Risk-Adjusted Performance

Very Weak

 
Weak
 
Strong
Over the last 90 days Digital Realty Trust has generated negative risk-adjusted returns adding no value to investors with long positions. In spite of uncertain performance in the last few months, the Stock's basic indicators remain comparatively stable which may send shares a bit higher in May 2025. The newest uproar may also be a sign of mid-term up-swing for the firm private investors.
Las Vegas Sands 

Risk-Adjusted Performance

Very Weak

 
Weak
 
Strong
Over the last 90 days Las Vegas Sands has generated negative risk-adjusted returns adding no value to investors with long positions. In spite of unsteady performance in the last few months, the Stock's basic indicators remain comparatively stable which may send shares a bit higher in May 2025. The newest uproar may also be a sign of mid-term up-swing for the firm private investors.
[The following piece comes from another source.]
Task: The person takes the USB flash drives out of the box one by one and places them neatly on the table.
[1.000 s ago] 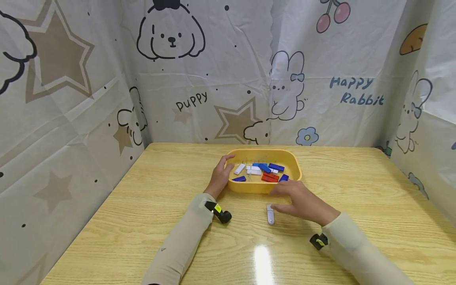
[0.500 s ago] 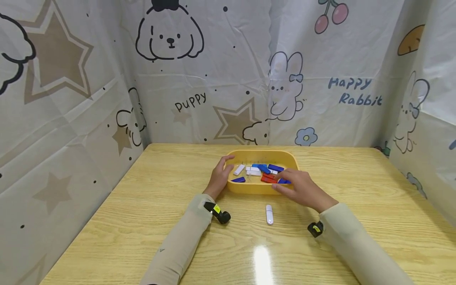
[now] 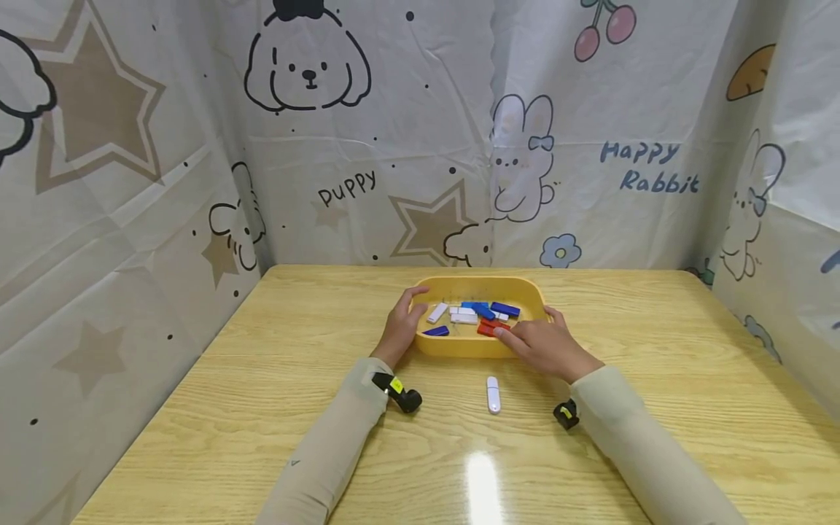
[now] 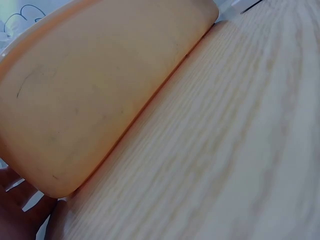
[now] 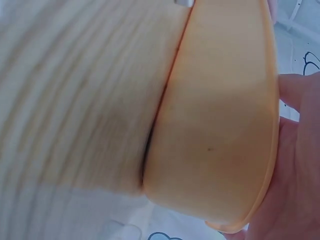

Digital Realty and Las Vegas Volatility Contrast

   Predicted Return Density   
       Returns  

Pair Trading with Digital Realty and Las Vegas

The main advantage of trading using opposite Digital Realty and Las Vegas positions is that it hedges away some unsystematic risk. Because of two separate transactions, even if Digital Realty position performs unexpectedly, Las Vegas can make up some of the losses. Pair trading also minimizes risk from directional movements in the market. For example, if an entire industry or sector drops because of unexpected headlines, the short position in Las Vegas will offset losses from the drop in Las Vegas' long position.
The idea behind Digital Realty Trust and Las Vegas Sands pairs trading is to make the combined position market-neutral, meaning the overall market's direction will not affect its win or loss (or potential downside or upside). This can be achieved by designing a pairs trade with two highly correlated stocks or equities that operate in a similar space or sector, making it possible to obtain profits through simple and relatively low-risk investment.
Check out your portfolio center.
Note that this page's information should be used as a complementary analysis to find the right mix of equity instruments to add to your existing portfolios or create a brand new portfolio. You can also try the Price Ceiling Movement module to calculate and plot Price Ceiling Movement for different equity instruments.